Sputter coater

For scanning electron microscopy (SEM), 100 μl of the OB-containing solution (10⁹ OBs/ml) were incubated with 300 μl of acetone at 25°C for 1 hour. The solution was loaded in a metallic stub, dried overnight at 37°C, coated with gold in a Sputter Coater (Balzers) for 3 min, and observed in a scanning electron microscope Jeol JSM 840 A at 10 kV. For transmission electron microscopy (TEM) pellets of purified granules were fixed in Karnovsky fixative (2.5% glutaraldehyde, 2% paraformaldehyde, in 0.1 M, cacodylate buffer, pH 7.2) for 2 h, post-fixed in 1% osmium tetroxide in the same buffer for 1 h and then stained en bloc with 0.5% aqueous uranyl acetate, dehydrated in acetone, and embedded in Spurr’s low viscosity embedding medium. The ultrathin sections were contrasted with 2% uranyl acetate and observed in a ZEISS TEM 109 at 80 kV.

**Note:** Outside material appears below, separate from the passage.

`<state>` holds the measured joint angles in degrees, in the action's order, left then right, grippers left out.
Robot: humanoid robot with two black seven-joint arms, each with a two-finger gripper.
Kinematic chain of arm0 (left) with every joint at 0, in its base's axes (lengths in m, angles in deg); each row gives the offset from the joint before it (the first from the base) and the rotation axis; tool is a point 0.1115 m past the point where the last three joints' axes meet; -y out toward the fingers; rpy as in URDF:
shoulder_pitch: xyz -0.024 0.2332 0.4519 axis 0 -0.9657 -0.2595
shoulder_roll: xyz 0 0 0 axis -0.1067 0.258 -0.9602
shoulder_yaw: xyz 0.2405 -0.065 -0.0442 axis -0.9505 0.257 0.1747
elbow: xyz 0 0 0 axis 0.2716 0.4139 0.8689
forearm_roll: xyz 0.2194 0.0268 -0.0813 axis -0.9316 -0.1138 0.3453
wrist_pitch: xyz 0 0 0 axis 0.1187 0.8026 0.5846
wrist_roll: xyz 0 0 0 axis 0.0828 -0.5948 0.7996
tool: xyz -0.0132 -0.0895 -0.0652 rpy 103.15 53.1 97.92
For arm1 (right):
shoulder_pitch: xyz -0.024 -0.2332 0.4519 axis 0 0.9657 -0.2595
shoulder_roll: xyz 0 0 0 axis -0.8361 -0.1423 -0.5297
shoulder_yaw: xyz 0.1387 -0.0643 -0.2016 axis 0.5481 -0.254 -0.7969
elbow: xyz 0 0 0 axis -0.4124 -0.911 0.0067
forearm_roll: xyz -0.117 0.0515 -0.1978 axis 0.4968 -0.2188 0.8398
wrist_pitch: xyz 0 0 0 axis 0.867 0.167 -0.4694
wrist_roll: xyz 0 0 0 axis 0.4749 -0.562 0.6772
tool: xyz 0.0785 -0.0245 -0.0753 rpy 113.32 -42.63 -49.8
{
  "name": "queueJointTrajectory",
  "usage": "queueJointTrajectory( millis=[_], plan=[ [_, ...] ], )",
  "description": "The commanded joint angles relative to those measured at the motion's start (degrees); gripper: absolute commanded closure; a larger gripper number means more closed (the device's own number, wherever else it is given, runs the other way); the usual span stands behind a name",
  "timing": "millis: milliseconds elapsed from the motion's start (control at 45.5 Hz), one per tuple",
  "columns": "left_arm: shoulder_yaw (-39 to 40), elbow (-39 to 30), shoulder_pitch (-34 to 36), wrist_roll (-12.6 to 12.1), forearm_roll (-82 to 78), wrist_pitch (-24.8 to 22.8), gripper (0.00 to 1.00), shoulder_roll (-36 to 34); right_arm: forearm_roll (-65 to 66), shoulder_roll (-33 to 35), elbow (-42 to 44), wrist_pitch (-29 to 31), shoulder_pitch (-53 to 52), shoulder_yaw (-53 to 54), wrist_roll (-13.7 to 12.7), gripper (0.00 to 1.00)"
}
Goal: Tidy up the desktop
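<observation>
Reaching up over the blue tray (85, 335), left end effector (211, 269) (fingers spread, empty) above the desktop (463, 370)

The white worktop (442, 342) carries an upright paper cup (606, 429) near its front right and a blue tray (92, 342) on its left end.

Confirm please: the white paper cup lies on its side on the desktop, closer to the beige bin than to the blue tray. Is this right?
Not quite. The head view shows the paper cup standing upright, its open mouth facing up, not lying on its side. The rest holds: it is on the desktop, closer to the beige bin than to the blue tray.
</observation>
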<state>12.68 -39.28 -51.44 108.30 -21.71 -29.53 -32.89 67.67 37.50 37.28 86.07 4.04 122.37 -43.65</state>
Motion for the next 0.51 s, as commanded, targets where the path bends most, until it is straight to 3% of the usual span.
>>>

Following MSC culture on micropatterned substrates, samples were incubated in BRB80 buffer (PIPES [80 mm], MgCl₂ [1 mm], EGTA [1 mm], pH 6.8 with KOH) + digitonin [0.001%] for 10 min. Fixation was performed for 2 h in PHEM buffer (HEPES [5 mm], PIPES [60 mm], EGTA [10 mm], MgCl2 [2 mm], pH 7 with KOH) supplemented with glutaraldehyde [2%] and tannic acid [0.1%]. Samples were subsequently incubated in Osmium tetroxide 0.1% for 30 min, dehydrated through 5 min washes in 10%, 20%, 40%, 60%, and 80% ethanol and washed twice for 5 min in 100% ethanol. Critical point drying was then performed using a Balzers CPD 030, followed by sputter coating with a 10 nm platinum layer using a 328 Cressington sputter coater. Samples were imaged using a Hitachi S5200 scanning electron microscope.

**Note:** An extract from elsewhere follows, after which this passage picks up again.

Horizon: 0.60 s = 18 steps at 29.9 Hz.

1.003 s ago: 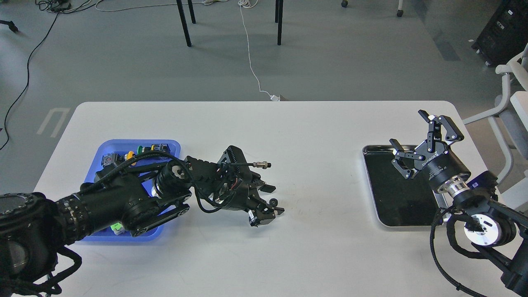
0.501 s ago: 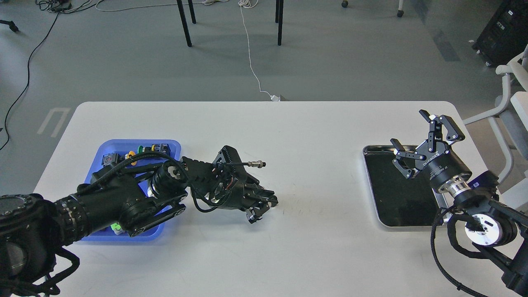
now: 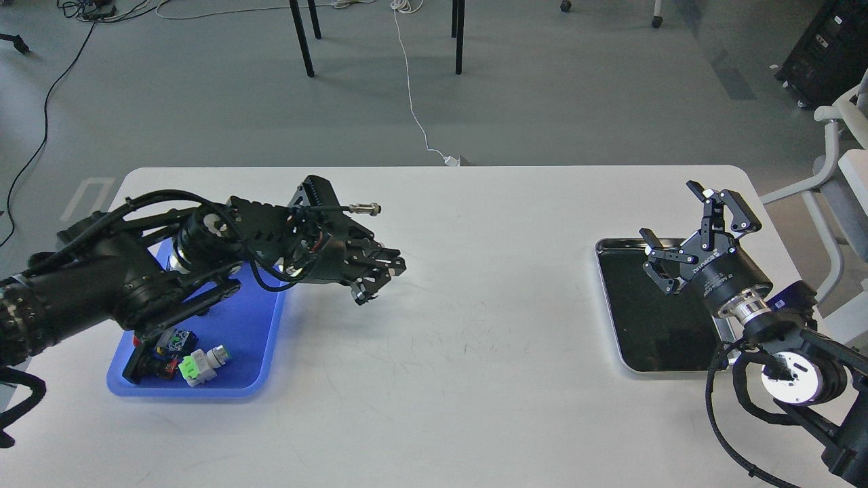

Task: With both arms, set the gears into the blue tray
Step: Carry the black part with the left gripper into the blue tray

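My left gripper (image 3: 381,278) hangs above the table just right of the blue tray (image 3: 261,339), with its fingers drawn together. The gear it holds is black against black fingers, so I cannot pick it out. No other gear shows on the table. The left arm crosses over the tray's far half and hides it. My right gripper (image 3: 686,229) stands open and empty over the far edge of the silver-rimmed metal tray (image 3: 651,325), fingers pointing up and away.
Several coloured push-button switches (image 3: 193,359) lie in the blue tray's near left corner. The silver tray's black inside holds nothing. A white chair (image 3: 844,183) stands off the table's right edge. A cable connector (image 3: 363,208) juts from the left wrist.
The left gripper shut on the gear lying on the table, then rose and swung back and left toward the blue tray. The gear's spot is now bare. The right arm stayed still.
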Available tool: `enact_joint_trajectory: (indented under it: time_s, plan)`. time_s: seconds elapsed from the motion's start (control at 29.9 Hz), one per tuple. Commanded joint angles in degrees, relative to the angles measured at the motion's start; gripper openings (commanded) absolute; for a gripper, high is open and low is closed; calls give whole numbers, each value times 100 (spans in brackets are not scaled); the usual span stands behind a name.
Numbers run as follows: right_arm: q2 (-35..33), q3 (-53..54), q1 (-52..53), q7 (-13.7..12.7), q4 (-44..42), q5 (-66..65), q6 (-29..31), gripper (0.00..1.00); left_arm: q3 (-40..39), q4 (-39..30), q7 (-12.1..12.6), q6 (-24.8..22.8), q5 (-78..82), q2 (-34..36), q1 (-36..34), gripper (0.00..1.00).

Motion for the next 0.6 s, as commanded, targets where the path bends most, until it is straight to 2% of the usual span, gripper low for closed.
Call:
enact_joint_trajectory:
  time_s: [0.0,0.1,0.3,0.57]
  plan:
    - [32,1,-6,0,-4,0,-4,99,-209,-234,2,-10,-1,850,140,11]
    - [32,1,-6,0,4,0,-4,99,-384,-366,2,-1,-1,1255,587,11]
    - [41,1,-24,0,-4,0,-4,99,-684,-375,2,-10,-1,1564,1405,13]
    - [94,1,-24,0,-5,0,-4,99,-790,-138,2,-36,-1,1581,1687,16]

Surgically debrided tissue was fixed and processed for SEM imaging. First, fresh tissues were sectioned into approximately 5 mm³ pieces, fixed in 2.5% paraformaldehyde (PFA)/glutaraldehyde in 0.1 M sodium cacodylate buffer (pH 7.4; Electron Microscopy Sciences, Hatfield, PA) for 2 h at room temperature followed by a second fixation in 1% osmium tetroxide (Electron Microscopy Sciences) for 20 min. Subsequently, samples were rinsed with ddH₂O and serially dehydrated in a 50/75/80/90/100/100% ethanol series before critical-point drying in hexamethydisilazane (HMDS; Electron Microscopy Sciences). The desiccated samples were coated with gold using a sputter coater (Balzers; Schaumburg, IL, USA) and surface topography was examined by scanning electron microscope (S-4800; Hitachi, Troy, MI, USA, in the Biomedical Engineering and Physical Science Shared Resource, NIBIB, National Institutes of Health, Bethesda, MD, USA) at 5 kV with various magnifications.